*** Opening of Dataset excerpts ***

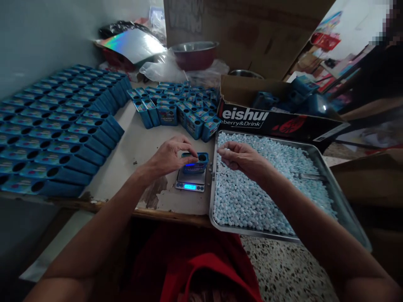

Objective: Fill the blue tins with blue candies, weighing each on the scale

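Left hand (171, 156) pinches the blue box (195, 162) steady on the scale (190, 181) near the table's front edge; right hand (241, 158), fingertips closed on candy, hovers over the tray (327, 176), close for feeding.

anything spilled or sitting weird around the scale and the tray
Yes. The metal tray of pale blue candies overhangs the table edge toward the person, partly unsupported. A few loose candies lie on the table between the tray and the scale.
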Demonstrator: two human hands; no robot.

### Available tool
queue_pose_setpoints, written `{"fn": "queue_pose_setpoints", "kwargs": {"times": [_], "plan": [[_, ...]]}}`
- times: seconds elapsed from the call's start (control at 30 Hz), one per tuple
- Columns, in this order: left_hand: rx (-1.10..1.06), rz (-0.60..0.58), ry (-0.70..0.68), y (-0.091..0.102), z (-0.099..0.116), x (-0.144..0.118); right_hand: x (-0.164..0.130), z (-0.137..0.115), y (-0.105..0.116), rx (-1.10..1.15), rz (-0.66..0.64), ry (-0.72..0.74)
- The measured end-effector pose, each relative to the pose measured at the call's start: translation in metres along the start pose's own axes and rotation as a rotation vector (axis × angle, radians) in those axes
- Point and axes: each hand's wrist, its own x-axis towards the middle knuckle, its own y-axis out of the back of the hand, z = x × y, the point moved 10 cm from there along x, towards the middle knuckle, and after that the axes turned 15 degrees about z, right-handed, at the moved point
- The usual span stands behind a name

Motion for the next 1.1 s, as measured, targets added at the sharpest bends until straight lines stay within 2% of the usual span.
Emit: {"fn": "queue_pose_setpoints", "kwargs": {"times": [0.1,0.2,0.27,0.33,0.43,0.53,0.63,0.7,0.8,0.87,0.97,1.03,1.1], "plan": [[0.022,-0.034,-0.002,-0.013,0.005,0.011,0.003,-0.011,-0.01,-0.099,-0.029,0.093],[0.021,-0.053,-0.019,-0.017,0.015,0.019,0.006,-0.03,-0.022,-0.321,-0.04,0.257],[0.026,-0.007,-0.016,-0.005,0.018,0.019,0.009,-0.042,-0.032,-0.477,-0.044,0.375],[0.075,0.069,0.03,0.016,0.011,0.013,0.012,-0.047,-0.041,-0.602,-0.052,0.459],[0.152,0.131,0.178,0.046,-0.014,-0.01,0.015,-0.046,-0.053,-0.731,-0.067,0.544],[0.139,0.115,0.319,0.058,-0.039,-0.037,0.014,-0.038,-0.059,-0.782,-0.081,0.544],[0.1,0.112,0.386,0.061,-0.051,-0.051,0.014,-0.033,-0.057,-0.681,-0.076,0.472],[0.093,0.122,0.413,0.062,-0.053,-0.053,0.019,-0.029,-0.045,-0.518,-0.027,0.372],[0.098,0.158,0.431,0.068,-0.053,-0.052,0.031,-0.018,-0.003,-0.165,0.158,0.144],[0.101,0.188,0.442,0.073,-0.055,-0.054,0.033,0.001,0.038,0.084,0.361,-0.05],[0.092,0.228,0.486,0.079,-0.067,-0.061,0.018,0.036,0.082,0.249,0.59,-0.283],[0.068,0.249,0.522,0.079,-0.076,-0.065,0.007,0.052,0.091,0.242,0.604,-0.357],[0.037,0.26,0.541,0.074,-0.081,-0.066,-0.001,0.06,0.086,0.229,0.532,-0.392]]}}
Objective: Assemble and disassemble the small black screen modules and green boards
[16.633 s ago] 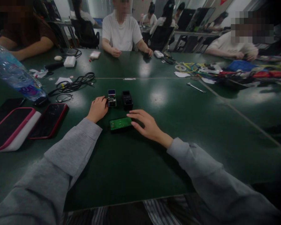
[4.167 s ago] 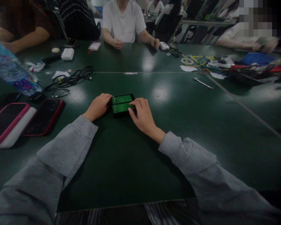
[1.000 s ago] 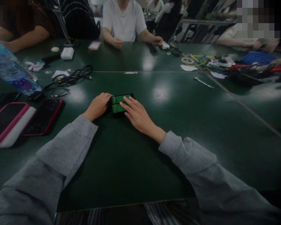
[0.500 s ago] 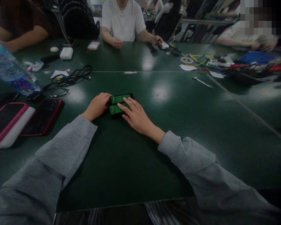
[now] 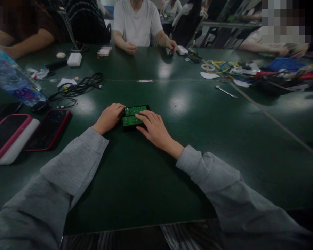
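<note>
Head view: right hand (image 5: 153, 130) has slid back off the far green board (image 5: 135, 110), fingers flat on the near board (image 5: 130, 121); left hand (image 5: 109, 118) seemingly braces the tabletop (image 5: 146, 180) assembly, loosely curled.

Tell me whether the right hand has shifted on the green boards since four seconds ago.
Yes. The right hand has slid left, toward the left hand, now covering more of the nearer green board, judged against the red phone.
</note>
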A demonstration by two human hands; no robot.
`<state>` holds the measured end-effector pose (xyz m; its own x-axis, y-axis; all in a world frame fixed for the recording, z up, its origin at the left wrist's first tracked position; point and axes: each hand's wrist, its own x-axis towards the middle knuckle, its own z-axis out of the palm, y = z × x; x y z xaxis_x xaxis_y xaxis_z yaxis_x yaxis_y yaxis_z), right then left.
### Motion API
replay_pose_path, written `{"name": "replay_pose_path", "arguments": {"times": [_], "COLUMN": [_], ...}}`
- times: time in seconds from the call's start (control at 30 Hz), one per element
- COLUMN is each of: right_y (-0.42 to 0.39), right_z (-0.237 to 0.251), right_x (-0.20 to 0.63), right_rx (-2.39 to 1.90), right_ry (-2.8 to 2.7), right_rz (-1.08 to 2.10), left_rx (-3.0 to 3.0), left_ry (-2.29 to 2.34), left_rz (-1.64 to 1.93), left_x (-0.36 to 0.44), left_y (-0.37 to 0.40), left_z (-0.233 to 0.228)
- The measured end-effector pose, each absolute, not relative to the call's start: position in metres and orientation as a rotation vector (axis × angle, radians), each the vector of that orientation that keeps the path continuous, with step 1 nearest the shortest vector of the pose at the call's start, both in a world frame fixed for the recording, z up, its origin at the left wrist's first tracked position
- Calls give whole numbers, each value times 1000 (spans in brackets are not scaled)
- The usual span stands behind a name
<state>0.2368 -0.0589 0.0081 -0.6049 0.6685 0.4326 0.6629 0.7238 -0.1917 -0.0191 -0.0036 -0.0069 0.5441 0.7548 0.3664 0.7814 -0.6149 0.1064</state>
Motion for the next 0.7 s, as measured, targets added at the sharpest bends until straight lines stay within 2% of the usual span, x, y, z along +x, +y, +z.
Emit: {"name": "replay_pose_path", "arguments": {"times": [0.37,0.7], "right_y": [-52,-27], "right_z": [9,12], "right_x": [242,269], "right_rx": [-1102,-1576], "right_ry": [-2429,-2141], "right_rz": [-116,-326], "left_rx": [-2693,-2704], "left_ry": [-1353,-1384], "left_rz": [-632,-648], "left_x": [-18,-17], "left_y": [-3,-3], "left_z": [-9,-8]}}
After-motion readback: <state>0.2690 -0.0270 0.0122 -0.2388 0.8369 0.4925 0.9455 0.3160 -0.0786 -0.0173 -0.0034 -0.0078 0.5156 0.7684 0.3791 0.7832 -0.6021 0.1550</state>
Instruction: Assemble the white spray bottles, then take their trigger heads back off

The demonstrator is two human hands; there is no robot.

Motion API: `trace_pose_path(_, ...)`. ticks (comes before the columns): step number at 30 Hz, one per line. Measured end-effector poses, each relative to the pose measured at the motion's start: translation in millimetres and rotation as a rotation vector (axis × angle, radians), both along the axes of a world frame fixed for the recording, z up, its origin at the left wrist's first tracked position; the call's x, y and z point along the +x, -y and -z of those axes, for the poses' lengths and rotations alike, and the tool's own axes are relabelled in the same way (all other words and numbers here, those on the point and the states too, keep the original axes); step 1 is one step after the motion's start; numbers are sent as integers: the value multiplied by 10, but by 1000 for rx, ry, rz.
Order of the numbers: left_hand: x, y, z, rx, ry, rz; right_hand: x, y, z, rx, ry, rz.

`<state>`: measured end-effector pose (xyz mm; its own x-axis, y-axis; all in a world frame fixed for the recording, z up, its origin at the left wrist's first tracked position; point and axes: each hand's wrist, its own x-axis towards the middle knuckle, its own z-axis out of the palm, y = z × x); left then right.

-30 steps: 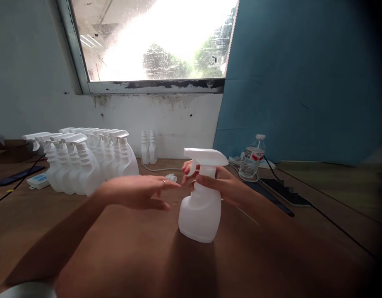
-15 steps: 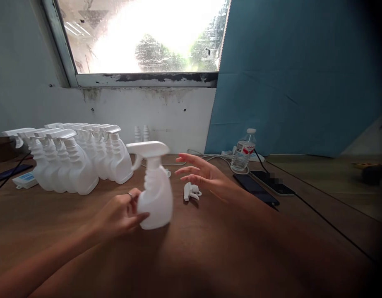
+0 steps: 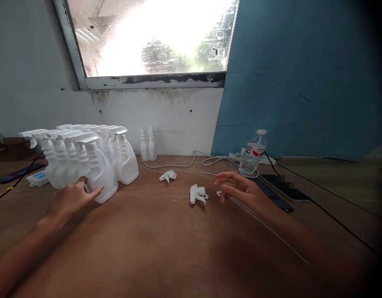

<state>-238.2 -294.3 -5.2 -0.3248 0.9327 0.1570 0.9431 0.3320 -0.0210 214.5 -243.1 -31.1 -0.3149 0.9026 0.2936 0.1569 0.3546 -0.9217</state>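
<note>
Right grip (image 3: 246, 192) hangs loosely curled (left grip (image 3: 71, 200), thumb outstretched).

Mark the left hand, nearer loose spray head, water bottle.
Left hand (image 3: 70, 201): head view, back of the hand.
Nearer loose spray head (image 3: 195, 193): head view, white body.
Water bottle (image 3: 253, 151): head view, printed label.

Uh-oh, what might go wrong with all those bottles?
The spray bottles stand packed close, so a bump from the left hand at the nearest one might topple several. The clear drink bottle stands near a phone; if knocked, it might fall onto it.
</note>
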Motion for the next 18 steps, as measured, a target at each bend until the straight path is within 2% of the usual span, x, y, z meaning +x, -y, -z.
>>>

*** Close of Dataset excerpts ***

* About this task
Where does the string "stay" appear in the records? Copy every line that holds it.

* Exercise result
Motion for the next 1.1 s, as measured, targets added at the sharpest bends until straight lines stay within 2% of the usual span.
Motion for the next 0.7 s, as measured, targets added at the sharpest bends until straight lines stay within 2% of the usual span, x, y, z along +x, +y, +z.

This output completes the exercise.